Thursday, June 26, 2008

Don't Call Me Ishmael

I wanted an anonymous place but I find it difficult to create that space. It seems appropriate. Somehow. Everything is vague. That's what it's like when you've wandered much too far from home.

This is the life I am supposed to be living. It's always been irregular. For years I wondered, "Was I born this way?"

Now, it doesn't matter. It's been going on for far too long.

Are nomads nomadic because of the desert environment, or did they find a desert environment that suited their need to wander? How long did they search, wandering as they sought what they needed? And did they ever understand what they were looking for?

I've been talking about "gaslighting" for years. I used to think the concept arose from the Alfred Hitchcock movie where Grace Kelly's husband is trying to kill her and, while he's at it, he feels the need to first make her believe she's crazy. I can't remember how, quite.
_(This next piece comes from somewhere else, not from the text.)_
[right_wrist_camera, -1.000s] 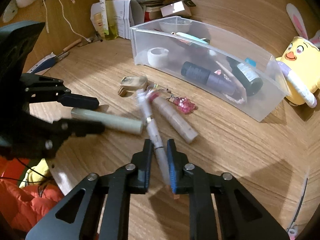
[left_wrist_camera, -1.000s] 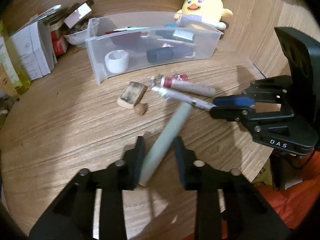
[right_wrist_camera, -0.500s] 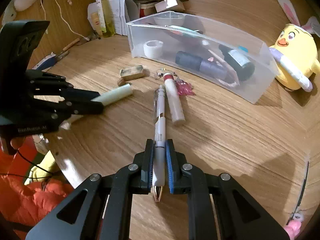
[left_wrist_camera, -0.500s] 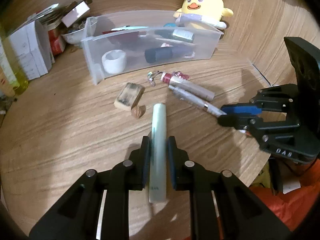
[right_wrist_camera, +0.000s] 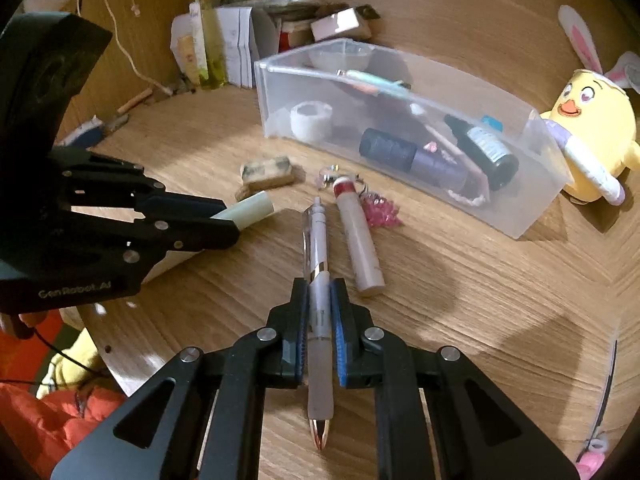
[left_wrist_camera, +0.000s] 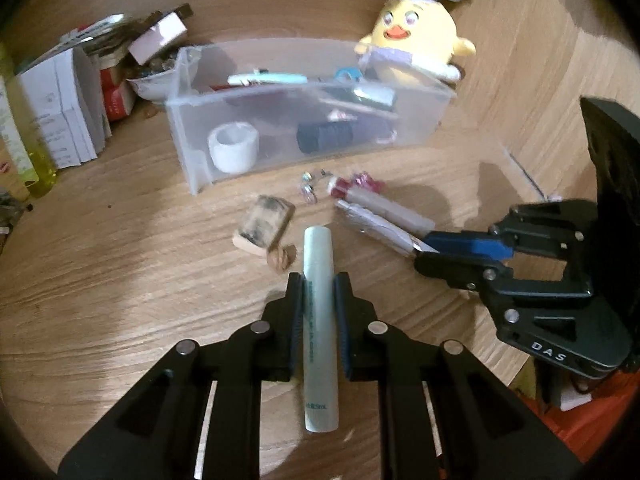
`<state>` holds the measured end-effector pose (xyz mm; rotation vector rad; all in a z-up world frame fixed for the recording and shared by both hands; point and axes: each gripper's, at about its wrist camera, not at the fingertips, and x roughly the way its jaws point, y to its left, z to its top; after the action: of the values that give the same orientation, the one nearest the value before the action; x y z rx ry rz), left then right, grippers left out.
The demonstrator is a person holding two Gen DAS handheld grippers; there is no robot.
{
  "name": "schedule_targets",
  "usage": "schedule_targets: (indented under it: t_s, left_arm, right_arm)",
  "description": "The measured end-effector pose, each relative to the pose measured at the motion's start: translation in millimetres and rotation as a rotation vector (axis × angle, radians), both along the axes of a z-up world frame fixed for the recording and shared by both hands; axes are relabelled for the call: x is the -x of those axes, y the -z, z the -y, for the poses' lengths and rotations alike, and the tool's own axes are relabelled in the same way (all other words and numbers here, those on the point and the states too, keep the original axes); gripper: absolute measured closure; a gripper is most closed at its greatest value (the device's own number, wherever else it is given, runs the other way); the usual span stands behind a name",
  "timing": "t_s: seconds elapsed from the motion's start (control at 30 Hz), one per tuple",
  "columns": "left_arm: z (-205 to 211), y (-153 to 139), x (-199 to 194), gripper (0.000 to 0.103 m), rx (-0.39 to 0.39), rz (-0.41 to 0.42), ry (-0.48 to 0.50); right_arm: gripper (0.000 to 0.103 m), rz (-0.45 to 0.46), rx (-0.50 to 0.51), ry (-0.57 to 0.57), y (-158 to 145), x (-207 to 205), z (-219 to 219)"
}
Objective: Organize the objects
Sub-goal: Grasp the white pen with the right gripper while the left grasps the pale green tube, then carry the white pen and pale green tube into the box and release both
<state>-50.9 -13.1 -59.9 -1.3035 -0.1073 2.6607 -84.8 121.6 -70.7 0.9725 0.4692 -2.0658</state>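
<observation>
A: What did the left wrist view show?

B: The left gripper [left_wrist_camera: 316, 292] had its fingers [left_wrist_camera: 294, 320] clamped on a pale green tube [left_wrist_camera: 318, 320], having just finished closing on it. The tube pointed toward twelve o'clock over the wooden tabletop [left_wrist_camera: 100, 260]. At one o'clock the right gripper [left_wrist_camera: 420, 252] gripped a pen [left_wrist_camera: 376, 224]. A clear bin [left_wrist_camera: 420, 120] sat at twelve o'clock, holding a roll of white tape [left_wrist_camera: 233, 148] and a dark bottle [left_wrist_camera: 324, 136]. A yellow plush chick [left_wrist_camera: 416, 40] stood just behind the bin.

A: And the right wrist view?

B: The right gripper [right_wrist_camera: 319, 308] was clamped on the pen [right_wrist_camera: 318, 248], whose tip pointed back toward six o'clock. Just beside the pen, at one o'clock, lay a red-capped tube [right_wrist_camera: 358, 236] touching a pink charm [right_wrist_camera: 380, 210]. At nine o'clock the left gripper [right_wrist_camera: 224, 220] held the pale green tube [right_wrist_camera: 250, 208]. A smudged eraser [right_wrist_camera: 266, 170] lay at eleven o'clock, the bin [right_wrist_camera: 532, 208] beyond it.
</observation>
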Motion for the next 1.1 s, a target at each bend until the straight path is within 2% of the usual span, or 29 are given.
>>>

But I do think the gaslighting had to do with the death-dealing.

I learned a few weeks ago, while googling something entirely different, that the concept actually came from a Victorian detective novel. Of course. It would. All those Londinium gaslights, flickering in the sickly fog. That would do it.

Funny what happens when you start in one place and just set about the business of moving.

Nights spent under the gaslights.

It's part of the adventure to do what comes, to write what comes, and just put it out into the night. It would be interesting if someone wrote back. But, as always with those who are too far from home, without address, it's not expected.